(Supplied entries Opens)

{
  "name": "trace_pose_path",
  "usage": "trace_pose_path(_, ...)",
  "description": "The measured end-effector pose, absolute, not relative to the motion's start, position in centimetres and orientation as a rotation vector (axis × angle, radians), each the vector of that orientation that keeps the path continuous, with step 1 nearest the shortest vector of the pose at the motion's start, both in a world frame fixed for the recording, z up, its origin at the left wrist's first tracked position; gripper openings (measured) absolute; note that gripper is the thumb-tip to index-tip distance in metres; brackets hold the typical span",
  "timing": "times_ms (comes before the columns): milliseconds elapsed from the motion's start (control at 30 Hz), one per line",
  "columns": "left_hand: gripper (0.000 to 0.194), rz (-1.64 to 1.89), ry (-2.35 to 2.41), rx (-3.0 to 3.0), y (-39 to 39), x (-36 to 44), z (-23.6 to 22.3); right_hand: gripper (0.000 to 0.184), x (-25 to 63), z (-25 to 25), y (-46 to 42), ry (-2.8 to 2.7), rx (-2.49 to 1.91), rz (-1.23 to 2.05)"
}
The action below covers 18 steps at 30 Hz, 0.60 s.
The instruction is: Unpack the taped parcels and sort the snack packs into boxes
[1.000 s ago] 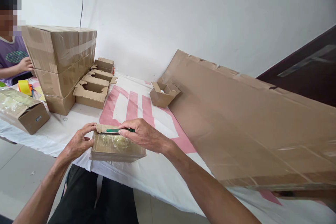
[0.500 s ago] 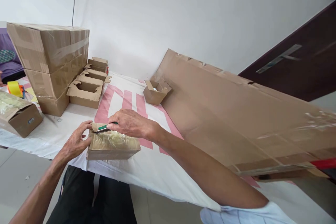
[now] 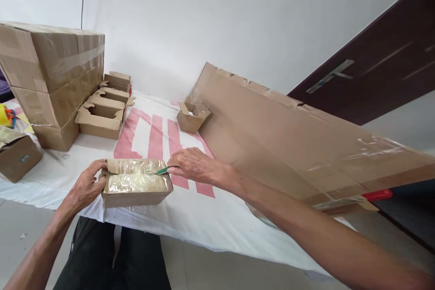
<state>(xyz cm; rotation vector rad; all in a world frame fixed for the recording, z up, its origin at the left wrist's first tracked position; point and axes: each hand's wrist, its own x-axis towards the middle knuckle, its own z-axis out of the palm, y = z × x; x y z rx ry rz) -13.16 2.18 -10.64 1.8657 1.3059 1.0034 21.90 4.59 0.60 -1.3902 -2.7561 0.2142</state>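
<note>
A taped cardboard box (image 3: 137,198) lies near the table's front edge, its shiny clear tape running along the top. A slit now runs along the top between the flaps. My left hand (image 3: 84,186) grips the box's left end, thumb on the near side and fingers at the far corner. My right hand (image 3: 193,164) is closed around a green utility knife (image 3: 163,171), whose tip is at the right end of the top seam. The rest of the knife is hidden in the hand.
Stacked taped cartons (image 3: 59,61) stand at the left, with several open small boxes (image 3: 102,129) beside them. Another taped box (image 3: 20,158) and a yellow tape roll (image 3: 6,115) lie far left. An open box (image 3: 190,121) sits by a large leaning cardboard sheet (image 3: 272,140).
My right hand has drawn the knife rightward along the box top, from the left end to the right end. My left hand still grips the left end. The view has shifted right.
</note>
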Motion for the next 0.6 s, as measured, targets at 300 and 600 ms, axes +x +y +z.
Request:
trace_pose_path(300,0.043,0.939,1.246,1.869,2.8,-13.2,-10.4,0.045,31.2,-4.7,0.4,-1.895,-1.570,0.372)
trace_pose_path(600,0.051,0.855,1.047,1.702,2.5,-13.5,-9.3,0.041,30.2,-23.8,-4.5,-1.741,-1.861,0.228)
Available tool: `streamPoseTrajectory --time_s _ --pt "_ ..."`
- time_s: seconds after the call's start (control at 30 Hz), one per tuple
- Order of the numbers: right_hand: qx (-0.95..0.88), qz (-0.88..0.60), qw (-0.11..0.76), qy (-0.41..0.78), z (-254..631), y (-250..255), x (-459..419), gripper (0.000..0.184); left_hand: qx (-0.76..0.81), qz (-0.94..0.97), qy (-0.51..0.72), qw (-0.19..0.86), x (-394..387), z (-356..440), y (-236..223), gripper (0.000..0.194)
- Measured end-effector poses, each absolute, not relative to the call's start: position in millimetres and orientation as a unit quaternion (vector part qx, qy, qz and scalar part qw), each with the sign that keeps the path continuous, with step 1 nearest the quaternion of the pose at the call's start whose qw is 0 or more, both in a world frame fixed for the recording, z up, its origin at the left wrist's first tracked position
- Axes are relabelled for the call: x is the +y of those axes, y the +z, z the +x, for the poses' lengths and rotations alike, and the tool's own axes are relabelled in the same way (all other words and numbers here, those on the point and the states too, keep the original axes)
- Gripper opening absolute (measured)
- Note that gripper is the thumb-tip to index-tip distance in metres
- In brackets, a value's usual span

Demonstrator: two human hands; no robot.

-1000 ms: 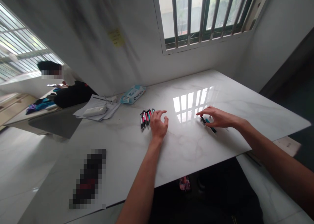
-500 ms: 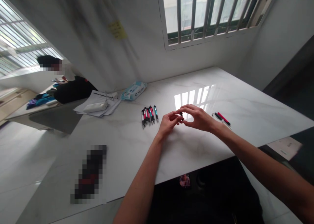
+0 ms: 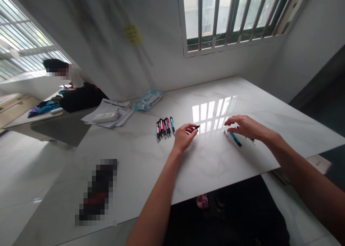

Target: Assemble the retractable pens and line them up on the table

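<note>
Right of the row of slender red, white and teal plastic pens (image 3: 163, 128), the left hand (image 3: 184, 138) pinches a small black piece (image 3: 197, 127), while farther from that row the nearer right hand (image 3: 247, 127), fingers loosely parted, overhangs a slim teal-and-black barrel (image 3: 235, 139) slanting lengthwise away.

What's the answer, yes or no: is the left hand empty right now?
No, the left hand pinches a small black piece between its thumb and fingers.
</note>
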State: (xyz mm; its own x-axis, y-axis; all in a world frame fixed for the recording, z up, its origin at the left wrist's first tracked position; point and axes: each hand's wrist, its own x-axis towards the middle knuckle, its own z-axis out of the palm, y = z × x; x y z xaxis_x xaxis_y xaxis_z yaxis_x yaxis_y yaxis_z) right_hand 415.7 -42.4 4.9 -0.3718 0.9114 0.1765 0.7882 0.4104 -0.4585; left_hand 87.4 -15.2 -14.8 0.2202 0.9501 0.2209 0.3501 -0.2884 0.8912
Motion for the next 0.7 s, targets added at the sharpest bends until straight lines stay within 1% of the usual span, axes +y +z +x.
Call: streamPoseTrajectory --time_s 0.07,0.13,0.3,0.33,0.4,0.5,0.57,0.7 --pt "-0.812 -0.521 0.208 0.164 414.6 2.0 -42.5 0.031 0.470 0.718 0.400 0.321 -17.4 87.0 -15.2 0.016" --pt "-0.808 -0.516 0.218 0.183 409.5 -1.6 -41.6 0.032 0.468 0.732 0.392 0.302 -18.3 86.5 -16.3 0.016" --pt "-0.799 -0.511 0.231 0.218 393.5 -7.5 -34.2 0.020 0.472 0.735 0.389 0.292 -17.3 85.3 -18.0 0.014" --pt "-0.796 -0.506 0.247 0.221 389.2 -7.2 -31.5 0.020 0.474 0.735 0.389 0.289 -17.0 85.1 -18.0 0.014" --pt "-0.778 -0.486 0.306 0.255 377.5 -5.4 -24.4 0.023 0.477 0.738 0.387 0.281 -16.5 84.8 -18.2 0.014" --pt "-0.724 -0.436 0.396 0.359 352.7 -3.6 -10.8 0.032 0.480 0.743 0.380 0.271 -16.4 84.2 -18.4 0.015" --pt "-0.695 -0.408 0.426 0.410 335.6 -5.8 -2.8 0.036 0.481 0.744 0.378 0.269 -16.8 83.8 -18.3 0.015" --pt "-0.659 -0.391 0.457 0.452 315.6 -20.3 2.9 0.038 0.483 0.749 0.369 0.263 -17.6 83.8 -17.1 0.015"
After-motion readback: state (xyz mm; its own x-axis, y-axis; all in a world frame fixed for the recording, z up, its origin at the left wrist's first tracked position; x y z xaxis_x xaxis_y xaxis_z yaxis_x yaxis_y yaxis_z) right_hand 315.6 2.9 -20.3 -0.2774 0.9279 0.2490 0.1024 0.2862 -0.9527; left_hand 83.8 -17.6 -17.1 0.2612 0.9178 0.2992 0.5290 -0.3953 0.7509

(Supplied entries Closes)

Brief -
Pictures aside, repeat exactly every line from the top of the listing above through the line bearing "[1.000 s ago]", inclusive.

Finished exercise -
{
  "name": "trace_pose_path",
  "usage": "trace_pose_path(_, ...)",
  "description": "The measured end-effector pose, absolute, not relative to the motion's start, position in centimetres and orientation as a rotation vector (axis × angle, radians), each the vector of that orientation that keeps the path continuous, with step 1 nearest the shortest vector of the pose at the motion's start, both in a world frame fixed for the recording, z up, its origin at the left wrist's first tracked position; gripper openings (measured) absolute; note that gripper is the thumb-tip to index-tip distance in metres; brackets hold the typical span",
  "timing": "times_ms (comes before the columns): milliseconds elapsed from the motion's start (control at 30 Hz), one per line",
  "columns": "left_hand: gripper (0.000 to 0.194), rz (-1.64 to 1.89), ry (-2.35 to 2.41), rx (-3.0 to 3.0), y (-39 to 39), x (-36 to 44), z (-23.6 to 22.3); right_hand: gripper (0.000 to 0.184), x (-25 to 63), z (-25 to 25), y (-46 to 42), ry (-2.8 to 2.7), rx (-2.49 to 1.91), rz (-1.23 to 2.05)"
}
The action below covers 18 steps at 30 Hz, 0.60 s.
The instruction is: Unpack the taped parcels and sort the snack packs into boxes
[1.000 s ago] 

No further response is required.